With regard to the social welfare aspect I can assure the Minister that the people in the west who have very small holdings which they hold dear to their hearts will not go on a leasing spree unless they get guarantees that the pension officer and the social welfare officer will not be on the doorstep and that eventually they will be able to get back their holdings if they lease them. They like to see them productive; they do not like to see them going derelict. Nobody likes to see his farm go derelict. It is no good to the nation and it is no good to the lessee or to anybody.

My view is that the Bill does not go far enough. It is a trial operation that will probably die fast because it will not have the necessary attractiveness. The same happened in the case of many other Bills which were projected as positive Bills. It is a sensitive area. I am disappointed that it is not more attractive because it could then give more production.

The word "derelict" was mentioned. That is one of the problems that we hope this Bill will overcome. At present much derelict land is land that has been leased on the 11-month basis. Making it possible to have a leasing period for longer than the 11 months will overcome the problem of this derelict land. I would submit that it could be a very important inducement to the owner of the land because if his land is to be leased for a number of years, be it three years, five years, eight years or whatever, he must know that the person leasing it will attend to the land in order to get the maximum out of it. Utilisation will be maximised and in the process the state of the land and the general standard of fertility and so on will be improved. That is a very important inducement.
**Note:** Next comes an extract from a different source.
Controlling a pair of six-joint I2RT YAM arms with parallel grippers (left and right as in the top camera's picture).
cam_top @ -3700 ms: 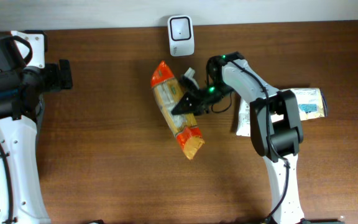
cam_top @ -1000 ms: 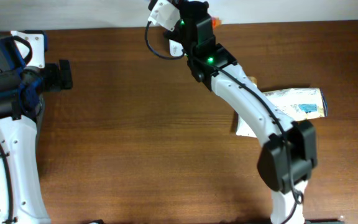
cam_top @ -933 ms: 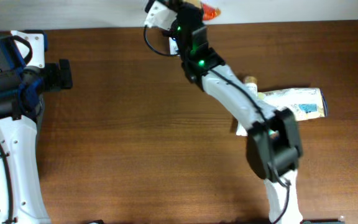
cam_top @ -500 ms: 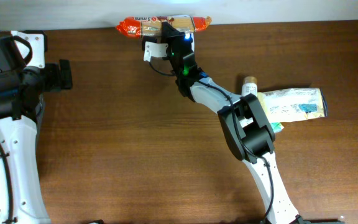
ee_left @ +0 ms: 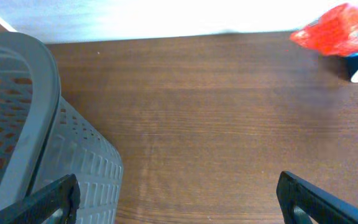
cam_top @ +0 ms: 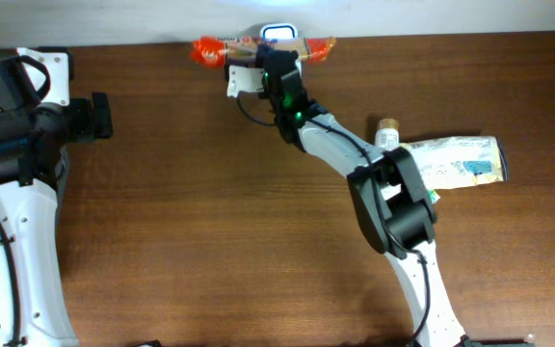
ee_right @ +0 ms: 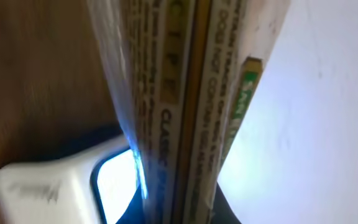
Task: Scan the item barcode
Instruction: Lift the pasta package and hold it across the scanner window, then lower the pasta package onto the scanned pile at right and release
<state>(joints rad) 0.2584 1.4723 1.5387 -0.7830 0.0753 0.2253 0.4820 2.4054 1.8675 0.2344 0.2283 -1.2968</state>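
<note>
The right gripper [cam_top: 274,53] clamps the packet [cam_top: 214,47] over the scanner [cam_top: 279,32] at the table [cam_top: 432,40] rim (left gripper [ee_left: 179,202] gapes, well apart).

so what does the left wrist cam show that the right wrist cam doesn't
Only the left wrist: a grey mesh basket at the left, the open left gripper, and a wide stretch of table. Only the right wrist: the printed face of the snack packet, close up, in front of the white scanner with its lit window. Both: the snack packet, though the left wrist catches just its red end, plus brown wood and the white wall.
</note>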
I would also be concerned about the absolute guarantee that would be given and how well it would stand up in the future. It is a matter to which the Minister might attend before finalisation of this. On the question of attraction, incentive and inducement, I believe that the person owning the land will be attracted to a leasing arrangement, knowing that the land must be better managed if it is taken over a number of years; the person taking the land will be attracted to the process knowing that he or she can do something worthwhile over a number of years. It is important to mention that.

I do not know whether this section deals with what I have to say now. It is in connection with a letter which I, and I presume every other Member of the Oireachtas received from the Department. It came from the Tipperary office in Thurles. I will quote from one section which states:

The Land Commission with the co-operation of the local solicitor or auctioneer wishes to encourage selected clients for whom it would be of benefit to enter a lease arrangement for three years, six years, nine years or twelve years. A bonus of up to £3,000 maximum in addition to the lease rent, plus a pension of £2,268 for a married person and £1,512 for a single person, is available to qualified farmers who lease their land for a minimum of twelve years under the farmers's retirement scheme.
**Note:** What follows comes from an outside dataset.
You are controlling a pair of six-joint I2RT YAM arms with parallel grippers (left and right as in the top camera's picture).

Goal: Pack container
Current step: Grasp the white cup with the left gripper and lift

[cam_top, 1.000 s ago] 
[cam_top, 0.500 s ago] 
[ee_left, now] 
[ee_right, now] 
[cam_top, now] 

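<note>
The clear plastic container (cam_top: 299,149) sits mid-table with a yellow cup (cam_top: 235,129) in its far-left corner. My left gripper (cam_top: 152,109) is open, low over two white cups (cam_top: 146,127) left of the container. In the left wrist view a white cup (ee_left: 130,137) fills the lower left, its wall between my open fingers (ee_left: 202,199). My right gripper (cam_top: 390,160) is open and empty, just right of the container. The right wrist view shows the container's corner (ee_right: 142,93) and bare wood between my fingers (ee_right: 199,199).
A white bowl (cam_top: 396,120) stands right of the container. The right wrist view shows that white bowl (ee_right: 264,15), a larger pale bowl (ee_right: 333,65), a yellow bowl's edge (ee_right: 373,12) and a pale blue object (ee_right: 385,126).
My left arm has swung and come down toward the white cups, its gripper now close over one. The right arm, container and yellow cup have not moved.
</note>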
The crunch there is that applications for this scheme were to be made by 30 June 1984. It seems from what has been said in this letter that this is a very attractive scheme, but how many know about it and know that the closing date is 30 June? What is going to happen after 30 June? Will there be the same attraction in the new Bill? If not, people will not be enticed to lease land. I feel that many people never heard about this at all.
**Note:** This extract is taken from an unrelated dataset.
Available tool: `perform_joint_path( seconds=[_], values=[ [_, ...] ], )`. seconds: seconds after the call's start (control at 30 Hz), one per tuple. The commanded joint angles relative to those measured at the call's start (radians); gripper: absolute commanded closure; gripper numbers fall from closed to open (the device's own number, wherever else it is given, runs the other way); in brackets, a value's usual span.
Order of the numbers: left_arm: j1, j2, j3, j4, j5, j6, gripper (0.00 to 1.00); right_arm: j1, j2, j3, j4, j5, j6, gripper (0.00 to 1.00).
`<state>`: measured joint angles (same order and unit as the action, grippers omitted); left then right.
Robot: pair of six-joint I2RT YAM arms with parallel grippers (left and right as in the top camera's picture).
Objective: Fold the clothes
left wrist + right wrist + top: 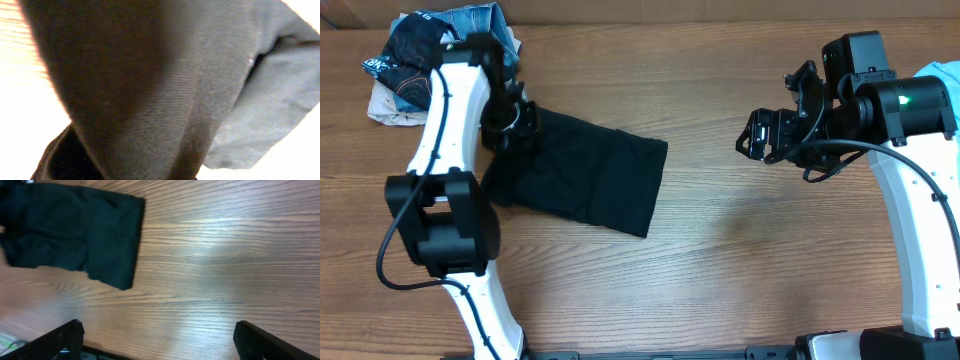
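The clothes here are chiefly a black shirt (582, 176), lying folded into a rough rectangle left of the table's middle. My left gripper (519, 122) is down on its upper left edge. In the left wrist view dark fabric of the shirt (150, 90) fills the frame and hides the fingers, with a paler grey-blue fold (280, 100) beside it. The shirt's right edge (75, 230) shows in the right wrist view. My right gripper (752, 138) hovers over bare wood well to the right. Its fingertips (57, 340) stand wide apart with nothing between them (160, 342).
A heap of other garments (425, 55), dark, denim and white, sits at the back left corner just behind the left arm. A light blue cloth (938, 72) peeks in at the right edge behind the right arm. The wooden table (740, 250) stretches between the arms.
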<state>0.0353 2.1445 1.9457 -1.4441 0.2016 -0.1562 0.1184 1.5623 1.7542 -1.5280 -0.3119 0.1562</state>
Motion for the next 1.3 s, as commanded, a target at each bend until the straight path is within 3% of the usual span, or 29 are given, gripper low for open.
perform_joint_path(
  seconds=[0.0, 0.3, 0.57, 1.27],
  values=[
    [-0.084, -0.002, 0.114, -0.060, -0.080, -0.095, 0.96, 0.000, -0.014, 0.025, 0.008, 0.061, -0.006, 0.00],
    [-0.305, -0.002, 0.148, -0.069, -0.079, -0.219, 0.96, 0.000, -0.014, 0.025, 0.018, 0.061, -0.006, 0.00],
    [-0.457, 0.010, 0.142, -0.024, -0.115, -0.254, 0.96, 0.000, -0.014, 0.009, 0.014, 0.061, -0.006, 0.00],
    [-0.535, 0.109, 0.135, -0.030, -0.130, -0.300, 0.96, 0.000, -0.014, -0.049, 0.039, 0.061, -0.005, 0.00]
  ],
)
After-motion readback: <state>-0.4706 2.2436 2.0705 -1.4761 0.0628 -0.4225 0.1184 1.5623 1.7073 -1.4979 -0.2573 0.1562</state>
I wondered whether we were on the section or on Second Stage. There are two points I want to make that are relevant in this discussion. First of all there is the strength of the guarantee. I understood the Minister to say that the Land Commission will not attempt to acquire land that is made available for long-term leasing, against the wishes of the owner of that land. I assume that this guarantee is somehow or other grounded in the various amendments to the Bill before us. I would expect the Minister to clarify that.

The other matter is the attractiveness of getting this long-term leasing under way. I recognise the importance of the social welfare entitlements and the effects that leasing income could have on these. In reality the Minister is attempting to release the kind of land that is in the possession of elderly people. Therefore, it is the effect on old age pensioners we are concerned about. If we are talking about the dole, forestry workers and road workers and so on, if these are people in their prime and they are already employed for a normal week's working hours I would be amazed if they are not putting their land to some productive use. I do not imagine that the volume of land we are concerned about here is tied up in the hands of these people. I think the Minister is aiming at land that is in the hands of elderly persons.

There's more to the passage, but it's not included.